__Exercise instructions__
A faithful repeat of all the records, with no image kept, is the required answer.
** Opening Extracted records block **
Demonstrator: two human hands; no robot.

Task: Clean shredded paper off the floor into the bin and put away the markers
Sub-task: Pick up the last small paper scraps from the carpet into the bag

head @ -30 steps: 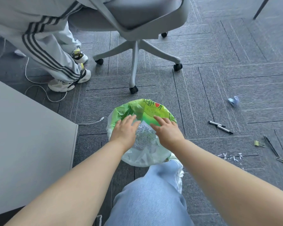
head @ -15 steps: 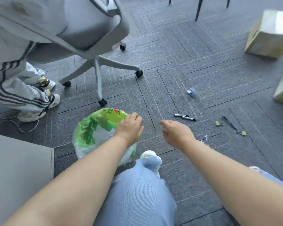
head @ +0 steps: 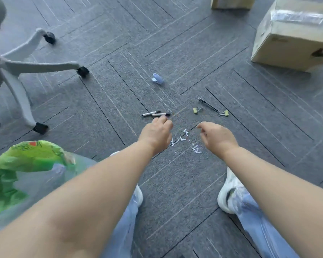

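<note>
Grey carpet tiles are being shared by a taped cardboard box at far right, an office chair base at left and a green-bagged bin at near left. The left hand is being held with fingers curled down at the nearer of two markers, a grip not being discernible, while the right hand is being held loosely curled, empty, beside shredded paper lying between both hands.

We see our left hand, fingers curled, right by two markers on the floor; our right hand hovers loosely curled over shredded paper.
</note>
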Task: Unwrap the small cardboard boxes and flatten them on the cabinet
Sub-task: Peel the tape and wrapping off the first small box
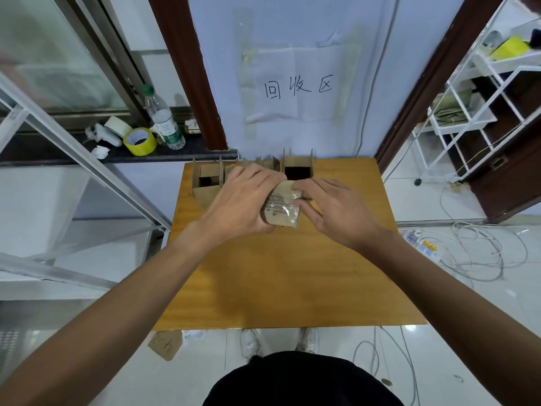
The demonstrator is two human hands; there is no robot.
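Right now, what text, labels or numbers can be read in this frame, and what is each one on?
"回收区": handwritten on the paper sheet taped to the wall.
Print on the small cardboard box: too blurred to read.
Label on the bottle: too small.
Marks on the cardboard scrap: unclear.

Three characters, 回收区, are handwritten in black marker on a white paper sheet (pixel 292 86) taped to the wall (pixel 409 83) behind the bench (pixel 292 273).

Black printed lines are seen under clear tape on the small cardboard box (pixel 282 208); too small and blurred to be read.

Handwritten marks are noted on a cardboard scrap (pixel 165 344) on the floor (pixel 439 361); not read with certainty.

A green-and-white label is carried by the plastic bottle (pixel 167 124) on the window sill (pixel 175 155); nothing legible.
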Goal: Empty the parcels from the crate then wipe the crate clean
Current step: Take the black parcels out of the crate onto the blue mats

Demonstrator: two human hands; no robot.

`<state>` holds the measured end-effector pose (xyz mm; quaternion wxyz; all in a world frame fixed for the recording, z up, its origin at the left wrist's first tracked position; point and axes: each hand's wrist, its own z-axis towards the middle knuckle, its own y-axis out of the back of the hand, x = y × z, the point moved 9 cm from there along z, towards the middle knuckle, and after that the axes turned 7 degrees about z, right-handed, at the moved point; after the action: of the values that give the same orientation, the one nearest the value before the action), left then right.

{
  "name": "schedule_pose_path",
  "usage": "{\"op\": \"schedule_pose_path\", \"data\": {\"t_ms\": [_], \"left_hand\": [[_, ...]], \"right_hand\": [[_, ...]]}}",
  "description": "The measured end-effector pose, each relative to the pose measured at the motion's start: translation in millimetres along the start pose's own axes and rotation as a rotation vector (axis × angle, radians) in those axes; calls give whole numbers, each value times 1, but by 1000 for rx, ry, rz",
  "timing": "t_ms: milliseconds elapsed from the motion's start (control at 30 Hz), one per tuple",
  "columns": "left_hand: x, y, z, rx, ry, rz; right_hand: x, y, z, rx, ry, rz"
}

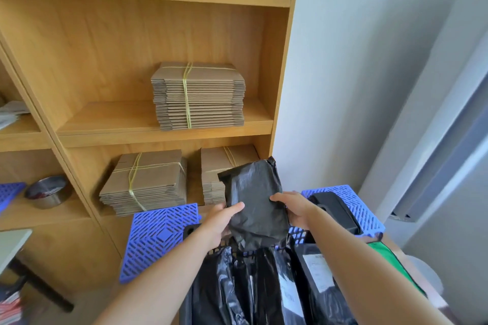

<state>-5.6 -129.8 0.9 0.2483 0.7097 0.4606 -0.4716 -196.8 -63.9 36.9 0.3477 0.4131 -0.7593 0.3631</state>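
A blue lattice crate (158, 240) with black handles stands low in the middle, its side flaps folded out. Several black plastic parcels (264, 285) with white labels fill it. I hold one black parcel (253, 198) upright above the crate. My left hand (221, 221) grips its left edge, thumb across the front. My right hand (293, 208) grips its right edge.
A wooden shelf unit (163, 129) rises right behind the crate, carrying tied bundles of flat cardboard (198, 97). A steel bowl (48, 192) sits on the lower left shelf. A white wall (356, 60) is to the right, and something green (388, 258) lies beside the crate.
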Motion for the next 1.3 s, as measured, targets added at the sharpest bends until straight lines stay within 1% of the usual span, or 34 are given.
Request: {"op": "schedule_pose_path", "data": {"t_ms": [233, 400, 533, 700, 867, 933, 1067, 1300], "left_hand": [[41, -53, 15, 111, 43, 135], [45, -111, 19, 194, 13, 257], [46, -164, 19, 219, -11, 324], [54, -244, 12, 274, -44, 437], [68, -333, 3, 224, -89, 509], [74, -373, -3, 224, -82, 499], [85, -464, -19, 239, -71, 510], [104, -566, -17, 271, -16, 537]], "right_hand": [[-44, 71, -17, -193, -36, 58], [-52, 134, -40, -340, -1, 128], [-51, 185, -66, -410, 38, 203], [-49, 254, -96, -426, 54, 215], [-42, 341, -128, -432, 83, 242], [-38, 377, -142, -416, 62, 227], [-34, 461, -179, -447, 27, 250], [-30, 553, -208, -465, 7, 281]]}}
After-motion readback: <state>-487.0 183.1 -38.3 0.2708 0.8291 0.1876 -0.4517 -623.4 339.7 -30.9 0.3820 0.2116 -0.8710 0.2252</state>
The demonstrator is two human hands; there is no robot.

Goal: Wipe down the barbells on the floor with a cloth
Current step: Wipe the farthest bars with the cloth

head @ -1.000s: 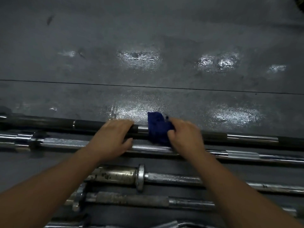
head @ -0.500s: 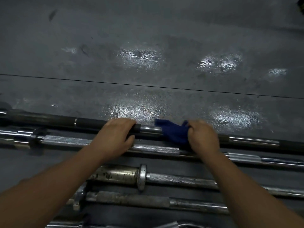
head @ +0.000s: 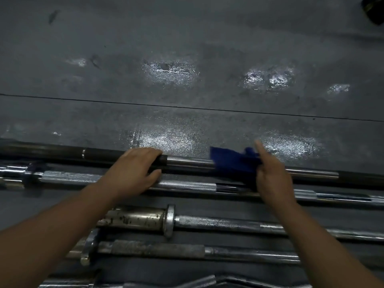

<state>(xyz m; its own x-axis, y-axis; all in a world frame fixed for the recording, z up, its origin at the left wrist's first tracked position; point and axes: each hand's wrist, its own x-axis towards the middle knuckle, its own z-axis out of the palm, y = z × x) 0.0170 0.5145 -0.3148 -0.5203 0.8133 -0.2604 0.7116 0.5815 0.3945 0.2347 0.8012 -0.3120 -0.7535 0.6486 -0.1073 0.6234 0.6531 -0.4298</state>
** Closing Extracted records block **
__Exercise answer__
Demonstrator: two human hands; no robot.

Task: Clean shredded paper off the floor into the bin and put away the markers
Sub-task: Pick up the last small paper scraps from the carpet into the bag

head @ -30 steps: 
head @ -15 steps: 
head @ +0 steps: 

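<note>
Grey carpet tiles are being shared by a taped cardboard box at far right, an office chair base at left and a green-bagged bin at near left. The left hand is being held with fingers curled down at the nearer of two markers, a grip not being discernible, while the right hand is being held loosely curled, empty, beside shredded paper lying between both hands.

We see our left hand, fingers curled, right by two markers on the floor; our right hand hovers loosely curled over shredded paper.
</note>
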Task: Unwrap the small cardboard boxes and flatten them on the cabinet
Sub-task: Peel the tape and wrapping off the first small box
The demonstrator is two human hands; there is no robot.
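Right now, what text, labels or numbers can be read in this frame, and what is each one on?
"回收区": handwritten on the paper sheet taped to the wall.
Print on the small cardboard box: too blurred to read.
Label on the bottle: too small.
Marks on the cardboard scrap: unclear.

Three characters, 回收区, are handwritten in black marker on a white paper sheet (pixel 292 86) taped to the wall (pixel 409 83) behind the bench (pixel 292 273).

Black printed lines are seen under clear tape on the small cardboard box (pixel 282 208); too small and blurred to be read.

Handwritten marks are noted on a cardboard scrap (pixel 165 344) on the floor (pixel 439 361); not read with certainty.

A green-and-white label is carried by the plastic bottle (pixel 167 124) on the window sill (pixel 175 155); nothing legible.
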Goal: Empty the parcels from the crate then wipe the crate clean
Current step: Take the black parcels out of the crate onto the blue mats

Demonstrator: two human hands; no robot.

`<state>` holds the measured end-effector pose (xyz mm; quaternion wxyz; all in a world frame fixed for the recording, z up, its origin at the left wrist's first tracked position; point and axes: each hand's wrist, its own z-axis towards the middle knuckle, its own y-axis out of the back of the hand, x = y × z, the point moved 9 cm from there along z, towards the middle knuckle, and after that the axes turned 7 degrees about z, right-handed, at the moved point; after the action: of the values that give the same orientation, the one nearest the value before the action), left then right.

{
  "name": "schedule_pose_path",
  "usage": "{\"op\": \"schedule_pose_path\", \"data\": {\"t_ms\": [_], \"left_hand\": [[_, ...]], \"right_hand\": [[_, ...]]}}",
  "description": "The measured end-effector pose, each relative to the pose measured at the motion's start: translation in millimetres along the start pose's own axes and rotation as a rotation vector (axis × angle, radians) in those axes; calls give whole numbers, each value times 1, but by 1000 for rx, ry, rz",
  "timing": "t_ms: milliseconds elapsed from the motion's start (control at 30 Hz), one per tuple",
  "columns": "left_hand: x, y, z, rx, ry, rz; right_hand: x, y, z, rx, ry, rz"
}


<state>-5.6 -129.8 0.9 0.2483 0.7097 0.4606 -0.4716 -196.8 -63.9 36.9 0.3477 0.4131 -0.7593 0.3631</state>
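A blue lattice crate (158, 240) with black handles stands low in the middle, its side flaps folded out. Several black plastic parcels (264, 285) with white labels fill it. I hold one black parcel (253, 198) upright above the crate. My left hand (221, 221) grips its left edge, thumb across the front. My right hand (293, 208) grips its right edge.
A wooden shelf unit (163, 129) rises right behind the crate, carrying tied bundles of flat cardboard (198, 97). A steel bowl (48, 192) sits on the lower left shelf. A white wall (356, 60) is to the right, and something green (388, 258) lies beside the crate.
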Motion for the next 1.3 s, as measured, targets added at the sharpest bends until straight lines stay within 1% of the usual span, or 34 are given.
Request: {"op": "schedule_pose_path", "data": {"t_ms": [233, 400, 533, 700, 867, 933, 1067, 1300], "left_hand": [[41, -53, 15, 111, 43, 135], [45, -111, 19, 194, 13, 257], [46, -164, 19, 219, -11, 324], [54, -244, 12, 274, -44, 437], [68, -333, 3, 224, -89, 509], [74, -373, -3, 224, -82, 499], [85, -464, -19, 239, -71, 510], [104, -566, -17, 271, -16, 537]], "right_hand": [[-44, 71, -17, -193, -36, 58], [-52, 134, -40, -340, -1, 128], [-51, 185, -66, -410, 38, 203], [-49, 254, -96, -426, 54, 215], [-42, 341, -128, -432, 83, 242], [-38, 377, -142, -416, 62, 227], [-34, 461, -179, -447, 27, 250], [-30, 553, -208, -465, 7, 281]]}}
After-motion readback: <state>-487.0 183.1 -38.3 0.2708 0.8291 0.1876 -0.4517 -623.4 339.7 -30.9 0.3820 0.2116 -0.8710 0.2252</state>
The demonstrator is two human hands; there is no robot.

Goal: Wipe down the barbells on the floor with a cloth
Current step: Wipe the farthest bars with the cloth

head @ -1.000s: 
head @ -0.500s: 
head @ +0.000s: 

<state>(xyz m; its own x-axis, y-axis; all in a world frame fixed for the recording, z up, its origin at the left wrist's first tracked position; point and axes: each hand's wrist, its own x-axis towards the middle knuckle, its own z-axis out of the palm, y = z × x) 0.0170 0.5145 -0.3148 -0.5203 0.8133 -0.2604 0.7116 0.5815 0.3945 0.2347 0.8012 -0.3120 -0.7535 0.6486 -0.1073 0.6234 0.6531 -0.4298</state>

This response contains the complete answer.